:: Given data ::

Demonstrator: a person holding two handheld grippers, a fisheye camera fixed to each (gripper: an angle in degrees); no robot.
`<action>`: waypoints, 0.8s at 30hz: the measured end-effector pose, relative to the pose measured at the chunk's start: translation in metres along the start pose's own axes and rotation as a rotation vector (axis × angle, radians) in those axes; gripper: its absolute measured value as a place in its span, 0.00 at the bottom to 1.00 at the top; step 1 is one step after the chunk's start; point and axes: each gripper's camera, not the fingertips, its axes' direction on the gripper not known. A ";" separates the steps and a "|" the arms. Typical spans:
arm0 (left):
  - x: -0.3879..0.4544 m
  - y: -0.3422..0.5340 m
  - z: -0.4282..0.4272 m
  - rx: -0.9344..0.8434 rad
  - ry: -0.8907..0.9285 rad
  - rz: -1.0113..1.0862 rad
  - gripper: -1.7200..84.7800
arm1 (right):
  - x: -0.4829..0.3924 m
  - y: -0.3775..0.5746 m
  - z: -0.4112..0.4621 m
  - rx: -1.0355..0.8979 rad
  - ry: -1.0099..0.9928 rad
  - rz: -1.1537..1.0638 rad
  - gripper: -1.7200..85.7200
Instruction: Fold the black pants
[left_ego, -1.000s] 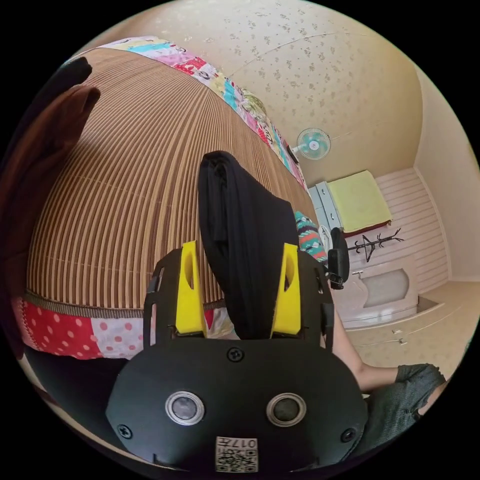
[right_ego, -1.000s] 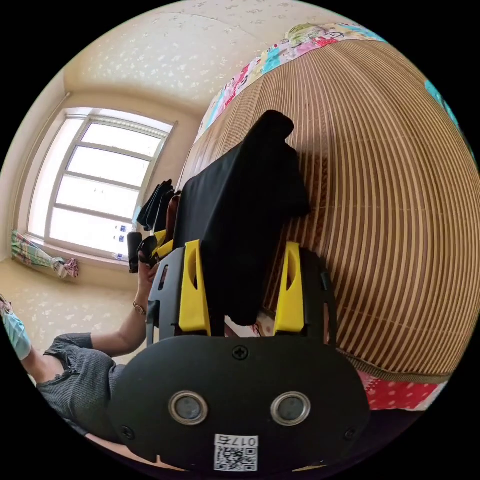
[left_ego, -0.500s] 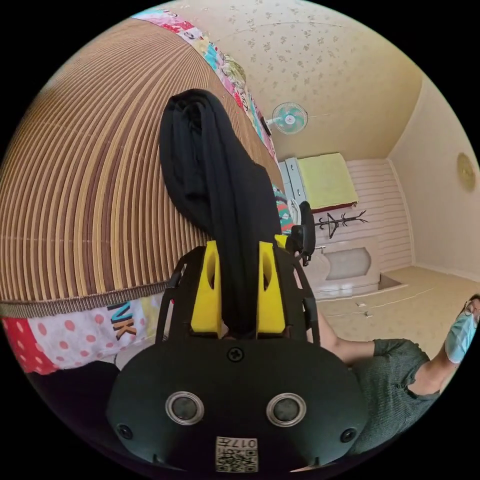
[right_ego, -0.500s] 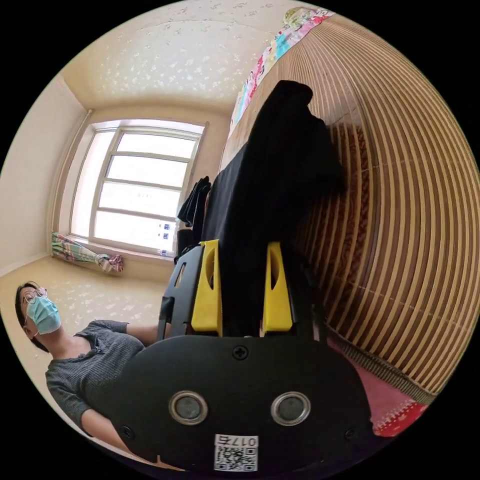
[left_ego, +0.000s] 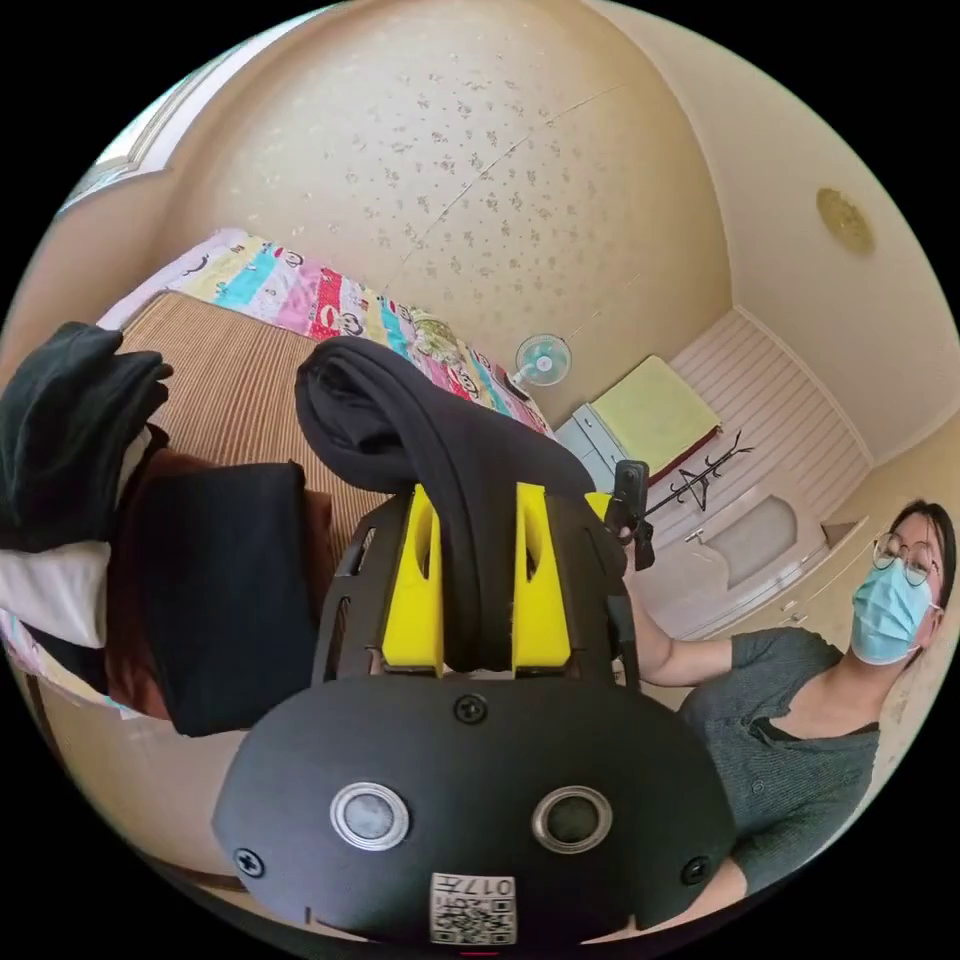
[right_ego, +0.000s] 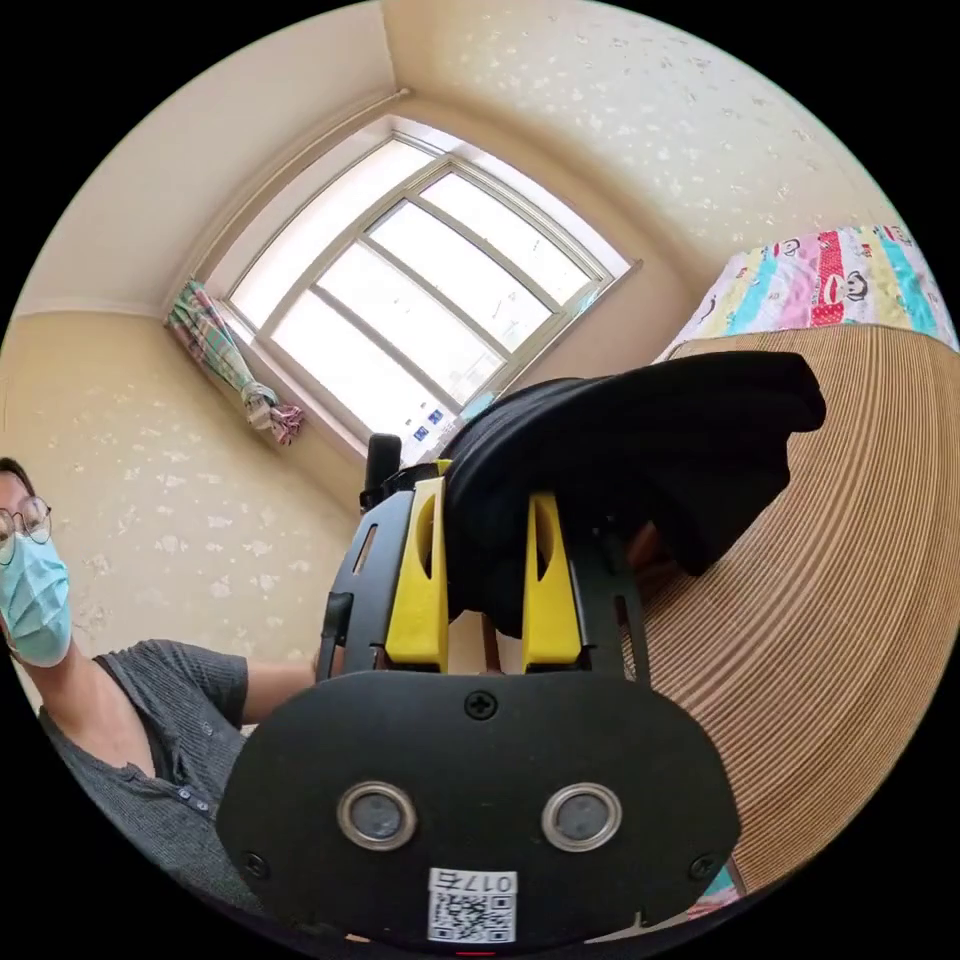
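Clamping the black pants (left_ego: 420, 440) tight, left claw (left_ego: 478, 590) and right claw (right_ego: 485, 585), fabric masking inner jaw faces

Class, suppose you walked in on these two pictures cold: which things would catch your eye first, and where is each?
First, the folded black pants, bunched thick and clamped between the yellow jaws of the left gripper and, at their other side, the right gripper, held up above the brown striped bamboo mat on the bed. Next, in the left gripper view, a stack of folded dark and white clothes sits at the mat's edge beside them.
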 end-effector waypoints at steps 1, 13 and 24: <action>-0.012 0.000 -0.006 -0.009 -0.049 -0.012 0.16 | -0.004 0.001 0.036 0.006 0.057 0.033 0.15; -0.086 0.213 -0.061 0.288 -0.489 -0.502 0.14 | 0.064 0.091 0.099 -0.404 0.216 0.006 0.10; 0.080 0.244 0.075 0.207 -0.174 -0.088 0.03 | 0.058 0.239 -0.306 0.022 1.212 0.492 0.12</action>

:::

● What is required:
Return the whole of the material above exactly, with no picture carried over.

● Problem solution:
Demonstrator: a person holding two handheld grippers, a fisheye camera fixed to each (gripper: an angle in degrees); no robot.
`<action>`: waypoints, 0.8s at 30hz: the measured end-effector pose, relative to the pose measured at the chunk's start: translation in metres along the start pose's own axes and rotation as a rotation vector (axis × angle, radians) in those axes; gripper: its absolute measured value as a place in its span, 0.00 at the bottom to 1.00 at the top; step 1 is one step after the chunk's start; point and axes: each gripper's camera, not the fingertips, its axes' direction on the gripper not known. A ";" separates the steps and a "|" the arms. Typical spans:
arm0 (left):
  - x: -0.3879..0.4544 m
  - y: -0.3422..0.5340 m
  - z: -0.4282..0.4272 m
  - rx: -0.9344..0.8434 rad
  - ry: -0.8907..0.9285 rad
  - rz: -1.0113..1.0862 rad
  - gripper: -1.7200..84.7800
arm1 (right):
  - x: -0.4829..0.3924 m
  - y: -0.3775..0.5746 m
  - z: -0.4112..0.4621 m
  - rx: -1.0355..0.8979 rad
  - ry: -1.0099..0.9928 rad
  - rz: -1.1537..1.0638 rad
  - gripper: -1.7200..85.7200
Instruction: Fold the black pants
[left_ego, -1.000s] 
[right_ego, -1.000s] 
[left_ego, -0.500s] 
[right_ego, -0.500s] 
[left_ego, +0.000s] 
[right_ego, +0.000s] 
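Clamping the black pants (left_ego: 420, 440) tight, left claw (left_ego: 478, 590) and right claw (right_ego: 485, 585), fabric masking inner jaw faces

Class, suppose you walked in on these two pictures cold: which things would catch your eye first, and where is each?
First, the folded black pants, bunched thick and clamped between the yellow jaws of the left gripper and, at their other side, the right gripper, held up above the brown striped bamboo mat on the bed. Next, in the left gripper view, a stack of folded dark and white clothes sits at the mat's edge beside them.
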 end-effector waypoints at steps 1, 13 and 24: <action>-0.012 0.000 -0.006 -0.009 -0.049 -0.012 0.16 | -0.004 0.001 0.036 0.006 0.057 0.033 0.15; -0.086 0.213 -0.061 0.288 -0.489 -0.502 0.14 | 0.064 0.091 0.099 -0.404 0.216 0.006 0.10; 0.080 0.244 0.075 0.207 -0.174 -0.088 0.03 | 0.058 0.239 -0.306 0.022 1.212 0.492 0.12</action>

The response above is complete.